**About this exercise:**
The full listing is to be transcribed exactly, with each picture left out.

**Recorded information:**

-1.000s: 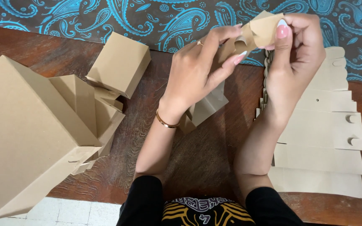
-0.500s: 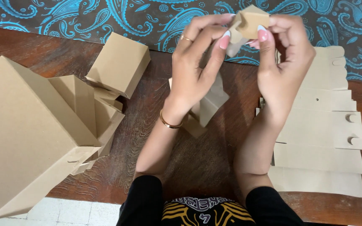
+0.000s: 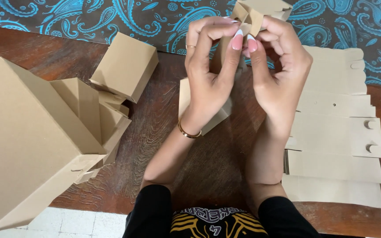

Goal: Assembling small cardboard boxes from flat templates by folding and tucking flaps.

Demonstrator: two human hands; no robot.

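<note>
matt brown cardboard box, matt card blanks, grainy worn wood table, printed cloth, glossy nails

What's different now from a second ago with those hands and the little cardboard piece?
Both hands, left hand and right hand, have lifted the small folded cardboard piece higher, toward the top of the picture, and drawn closer together, fingertips pinching it. The finished boxes on the left and the stack of flat cardboard sheets on the right stayed put.
</note>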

**Solution to this problem:**
-1.000s: 
-0.500s: 
+0.000s: 

Goal: Assembling small cardboard boxes from flat templates by folding and tucking flaps.

Demonstrator: two human hands; no robot.

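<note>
matt brown cardboard box, matt card blanks, grainy worn wood table, printed cloth, glossy nails

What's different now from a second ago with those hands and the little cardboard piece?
Both hands, left hand and right hand, have lifted the small folded cardboard piece higher, toward the top of the picture, and drawn closer together, fingertips pinching it. The finished boxes on the left and the stack of flat cardboard sheets on the right stayed put.
</note>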

The answer given above is complete as it stands.